Fixes nine verified security findings surfaced by a three-stage automated audit (use-case map → state-machine → security review). Bugs A–E from #267 were intentionally out of scope. Each finding was verified by reading code; the eight non-trivial ones have explicit regression tests.

Branch base: This PR branches from fix/267-sync-git-branching-bugs (PR #268), because sec-20 modifies _coerce_keboola_id() which was added there. Merge order: #268 first, then this PR.

Summary

ID Severity What File:line
sec-01 + sec-07 Critical Path traversal via API-controlled component_id / component_type in sync pull sync/naming.py:25-28 + services/sync_service.py:434
sec-02 + sec-08 High / Med MCP HTTP subprocess inherits KBC_MASTER_TOKEN* and KBC_MANAGE_API_TOKEN services/mcp_transport.py:115
sec-04 High REPL history file 0644 → 0600 commands/repl.py:63
sec-05 High XSS in lineage show --format html (entity / config names) services/deep_lineage_service.py:1156, 1177, 1204, 1217-1218, 1227
sec-06 High encrypt values --output-file race (world-readable window before chmod) commands/encrypt.py:107-108
sec-11 Medium max_parallel_workers: 0 crashes ThreadPoolExecutor (no ge=1) models.py:76-79
sec-19 Low permissions check ignores --deny-writes / --deny-destructive flags commands/permissions.py:367
sec-20 Low _coerce_keboola_id raises raw ValueError on non-numeric ID sync/branch_mapping.py:24

Changes

sec-01 + sec-07 — path traversal

naming.config_path() previously interpolated component_type and component_id raw, while only config_name was sanitized. With template {component_type}/{component_id}/{config_name}, an API-controlled component_id = "../../../etc" would route sync pull writes outside the workspace.

  • New sync/naming.py:sanitize_path_segment() rejects /, \, and parent-directory references (..) while preserving dots, hyphens, underscores. Legitimate component IDs (keboola.ex-db-mysql, kds-team.app-custom-python, keboola.python-transformation-v2) pass through unchanged.
  • Both component_type and component_id now go through it in config_path().
  • Defense in depth: new _ensure_within_branch() in services/sync_service.py resolves branch_dir and config_dir and raises ConfigError if the resolved config dir is not contained in the branch dir. Called before any file write.

sec-02 + sec-08 — MCP HTTP env scrubbing

The HTTP transport at services/mcp_transport.py:_start() used subprocess.Popen(cmd, ...) with no env= argument → MCP server inherited the full kbagent environment. The stdio transport at mcp_service.py:_build_server_params() was already safe (explicit minimal env via MCP SDK's get_default_environment()); only the HTTP transport leaked.
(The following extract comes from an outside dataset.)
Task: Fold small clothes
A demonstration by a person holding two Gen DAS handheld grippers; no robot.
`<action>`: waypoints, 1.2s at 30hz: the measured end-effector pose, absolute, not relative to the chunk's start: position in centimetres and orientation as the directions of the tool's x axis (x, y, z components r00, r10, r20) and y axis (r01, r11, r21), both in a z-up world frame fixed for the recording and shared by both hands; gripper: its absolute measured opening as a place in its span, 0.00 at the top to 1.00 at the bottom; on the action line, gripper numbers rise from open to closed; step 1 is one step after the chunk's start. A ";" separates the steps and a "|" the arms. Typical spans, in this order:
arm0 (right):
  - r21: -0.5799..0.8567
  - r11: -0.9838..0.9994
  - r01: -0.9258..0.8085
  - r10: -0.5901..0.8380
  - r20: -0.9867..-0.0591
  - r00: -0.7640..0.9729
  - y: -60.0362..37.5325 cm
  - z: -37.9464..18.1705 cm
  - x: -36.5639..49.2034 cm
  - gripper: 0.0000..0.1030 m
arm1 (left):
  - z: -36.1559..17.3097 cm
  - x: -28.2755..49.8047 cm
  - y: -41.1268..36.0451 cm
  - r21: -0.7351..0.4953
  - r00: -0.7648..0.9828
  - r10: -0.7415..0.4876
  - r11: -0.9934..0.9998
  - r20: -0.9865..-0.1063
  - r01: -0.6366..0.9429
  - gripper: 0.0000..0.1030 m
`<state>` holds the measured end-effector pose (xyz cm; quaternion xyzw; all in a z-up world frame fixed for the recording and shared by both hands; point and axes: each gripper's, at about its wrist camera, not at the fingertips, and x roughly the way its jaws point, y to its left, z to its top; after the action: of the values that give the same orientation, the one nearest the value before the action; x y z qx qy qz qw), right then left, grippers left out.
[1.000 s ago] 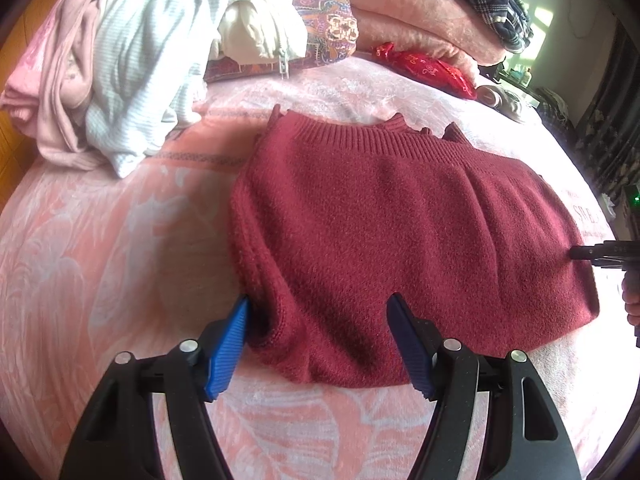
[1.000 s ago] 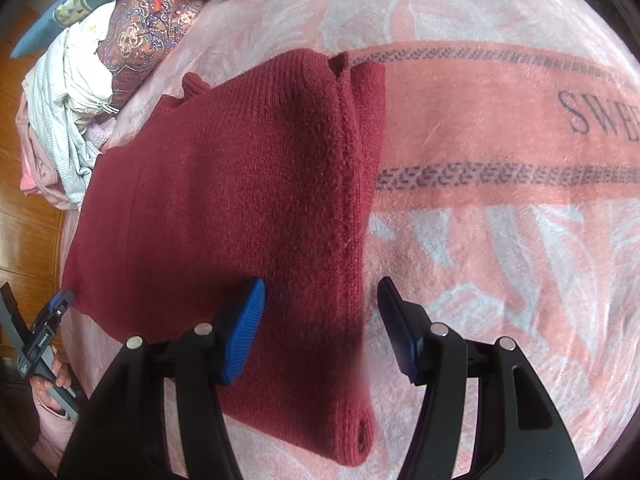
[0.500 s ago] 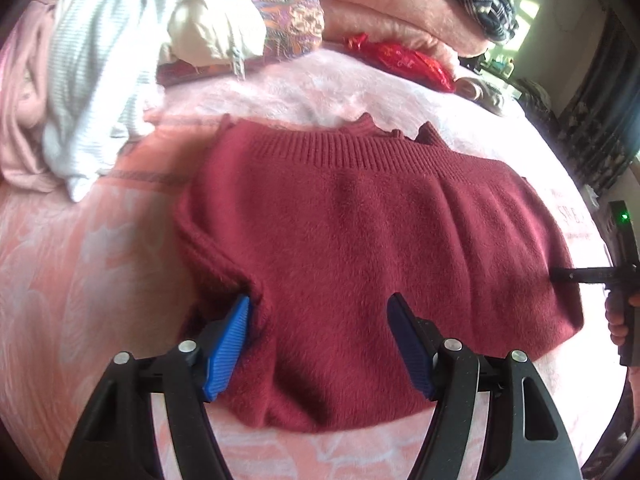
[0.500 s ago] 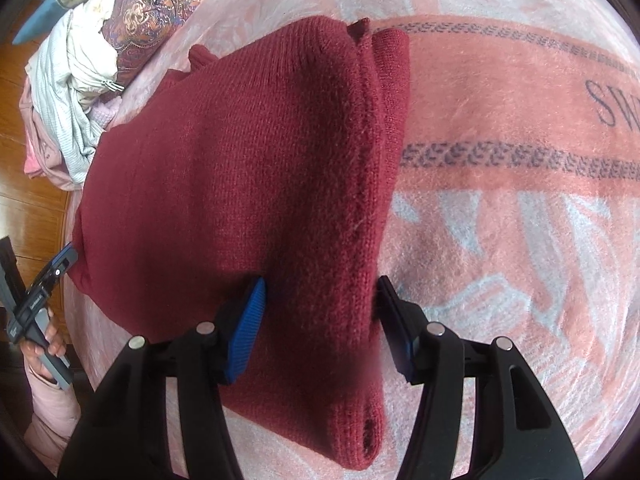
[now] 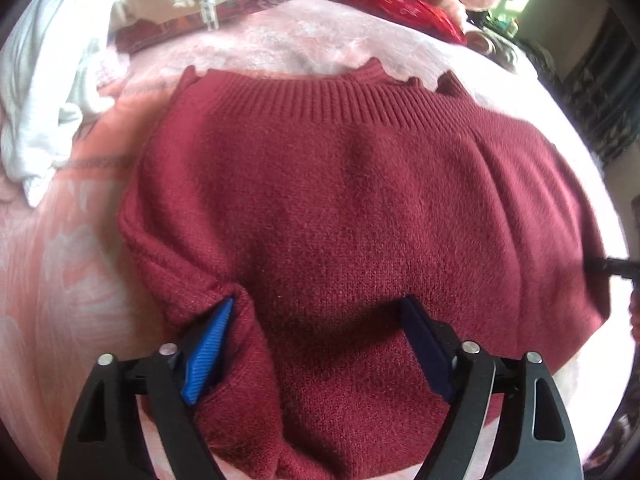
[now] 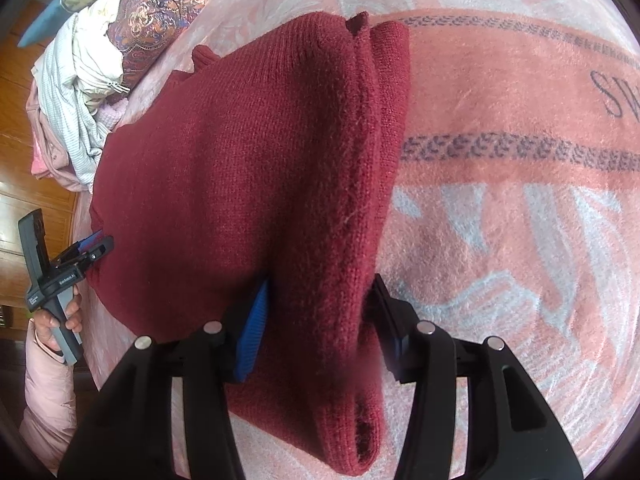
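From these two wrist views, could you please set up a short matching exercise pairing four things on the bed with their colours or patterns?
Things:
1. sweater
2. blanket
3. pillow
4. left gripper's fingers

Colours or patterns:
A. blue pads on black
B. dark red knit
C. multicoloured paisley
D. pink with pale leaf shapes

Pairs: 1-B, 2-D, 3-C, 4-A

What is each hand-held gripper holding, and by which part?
Neither has closed yet. Both straddle the dark red knitted sweater: the left hand-held gripper its near edge, the right hand-held gripper its folded side edge.
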<state>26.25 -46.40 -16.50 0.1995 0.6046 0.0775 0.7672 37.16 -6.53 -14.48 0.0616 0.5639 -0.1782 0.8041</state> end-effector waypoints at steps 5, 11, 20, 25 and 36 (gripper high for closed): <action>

  • New _build_minimal_env() allow-lists only what the MCP binary needs: PATH, HOME, USER, LOGNAME, TERM, SHELL, TMPDIR/TEMP/TMP, LANG, LC_ALL, LC_CTYPE, PYTHONPATH/PYTHONHOME/VIRTUAL_ENV, UV_CACHE_DIR/UV_PYTHON, XDG_*. Every KBC_* is omitted.
  • Per-project Storage tokens still flow via HTTP request headers (existing design).

sec-04 — REPL history 0600

commands/repl.py:_get_history_path() now atomically creates the file with os.open(O_WRONLY|O_CREAT|O_EXCL, 0o600) and tightens existing files via chmod(0o600) (silently no-op on filesystems that reject chmod, e.g. some network mounts).

sec-05 — HTML XSS

services/deep_lineage_service.py:render_er_diagram() previously did name.replace('"', "'") for entity/config names, leaving <, >, and & untouched. A Keboola table named </div><script>alert(1)</script> would inject the script into the generated HTML body where the browser parses it before Mermaid runs.

Fix: html.escape(s, quote=True) for every API-derived string in render_er_diagram(). Mermaid renders entities back to their characters in SVG text so visible output is unchanged.

sec-06 — atomic encrypt output

commands/encrypt.py replaced output_file.write_text(...) + output_file.chmod(0o600) with os.open(path, O_WRONLY|O_CREAT|O_TRUNC, 0o600) + os.write(). No race window between create and chmod.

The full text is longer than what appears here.